*Task instructions*
All lines from the one containing "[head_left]" through the final line of the listing below are to be retyped exactly; nothing else goes in the result.

*Provided data*
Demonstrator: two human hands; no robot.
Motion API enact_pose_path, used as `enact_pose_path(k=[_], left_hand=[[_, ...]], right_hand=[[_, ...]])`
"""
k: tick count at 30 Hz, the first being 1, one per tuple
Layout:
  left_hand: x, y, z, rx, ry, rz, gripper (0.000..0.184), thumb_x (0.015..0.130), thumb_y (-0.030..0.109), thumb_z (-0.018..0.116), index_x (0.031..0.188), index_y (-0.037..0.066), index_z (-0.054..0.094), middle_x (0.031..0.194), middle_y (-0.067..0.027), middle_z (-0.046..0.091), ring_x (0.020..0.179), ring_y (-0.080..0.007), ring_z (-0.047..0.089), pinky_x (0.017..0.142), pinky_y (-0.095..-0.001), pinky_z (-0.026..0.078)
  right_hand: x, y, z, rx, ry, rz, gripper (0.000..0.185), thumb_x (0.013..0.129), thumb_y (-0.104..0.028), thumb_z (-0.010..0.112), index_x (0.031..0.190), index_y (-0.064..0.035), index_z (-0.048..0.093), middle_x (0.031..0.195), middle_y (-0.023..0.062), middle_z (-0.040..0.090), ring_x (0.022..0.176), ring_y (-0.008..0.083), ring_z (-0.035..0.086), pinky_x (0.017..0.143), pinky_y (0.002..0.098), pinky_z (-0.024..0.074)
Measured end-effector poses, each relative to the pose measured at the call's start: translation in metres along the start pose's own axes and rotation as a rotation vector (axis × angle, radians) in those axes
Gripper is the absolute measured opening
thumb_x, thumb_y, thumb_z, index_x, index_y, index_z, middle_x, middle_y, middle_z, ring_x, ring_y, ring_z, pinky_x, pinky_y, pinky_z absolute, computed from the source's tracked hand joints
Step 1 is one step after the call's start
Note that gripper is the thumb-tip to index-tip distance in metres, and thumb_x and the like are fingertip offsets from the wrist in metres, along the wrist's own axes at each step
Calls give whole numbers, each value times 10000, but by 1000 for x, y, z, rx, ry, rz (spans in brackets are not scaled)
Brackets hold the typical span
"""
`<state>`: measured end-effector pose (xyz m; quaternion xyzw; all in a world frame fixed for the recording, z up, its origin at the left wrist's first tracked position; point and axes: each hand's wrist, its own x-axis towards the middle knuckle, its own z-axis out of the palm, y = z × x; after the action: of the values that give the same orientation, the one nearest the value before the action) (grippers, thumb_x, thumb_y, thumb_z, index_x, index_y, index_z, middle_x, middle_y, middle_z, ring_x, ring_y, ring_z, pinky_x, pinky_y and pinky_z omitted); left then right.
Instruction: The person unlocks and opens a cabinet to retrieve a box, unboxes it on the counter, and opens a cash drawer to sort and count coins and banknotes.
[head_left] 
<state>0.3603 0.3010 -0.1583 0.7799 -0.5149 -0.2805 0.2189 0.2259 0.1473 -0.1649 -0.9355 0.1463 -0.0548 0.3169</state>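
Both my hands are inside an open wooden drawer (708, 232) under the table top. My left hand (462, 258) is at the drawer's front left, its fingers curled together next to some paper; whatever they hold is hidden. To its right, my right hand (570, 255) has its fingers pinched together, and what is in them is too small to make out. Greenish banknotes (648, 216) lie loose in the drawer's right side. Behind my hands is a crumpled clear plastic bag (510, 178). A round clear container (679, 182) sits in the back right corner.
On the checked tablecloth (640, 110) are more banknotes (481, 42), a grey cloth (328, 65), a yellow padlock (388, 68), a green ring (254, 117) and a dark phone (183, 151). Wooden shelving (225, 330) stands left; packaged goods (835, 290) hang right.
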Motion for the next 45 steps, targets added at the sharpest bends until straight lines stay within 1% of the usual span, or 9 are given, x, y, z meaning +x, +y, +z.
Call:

*Result*
[head_left] 
<state>0.3603 0.3010 -0.1583 0.7799 -0.5149 -0.2805 0.2189 0.2259 0.1473 -0.1649 -0.9355 0.1463 -0.0548 0.3169</state>
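Both my hands are inside an open wooden drawer (708, 232) under the table top. My left hand (462, 258) is at the drawer's front left, its fingers curled together next to some paper; whatever they hold is hidden. To its right, my right hand (570, 255) has its fingers pinched together, and what is in them is too small to make out. Greenish banknotes (648, 216) lie loose in the drawer's right side. Behind my hands is a crumpled clear plastic bag (510, 178). A round clear container (679, 182) sits in the back right corner.
On the checked tablecloth (640, 110) are more banknotes (481, 42), a grey cloth (328, 65), a yellow padlock (388, 68), a green ring (254, 117) and a dark phone (183, 151). Wooden shelving (225, 330) stands left; packaged goods (835, 290) hang right.
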Motion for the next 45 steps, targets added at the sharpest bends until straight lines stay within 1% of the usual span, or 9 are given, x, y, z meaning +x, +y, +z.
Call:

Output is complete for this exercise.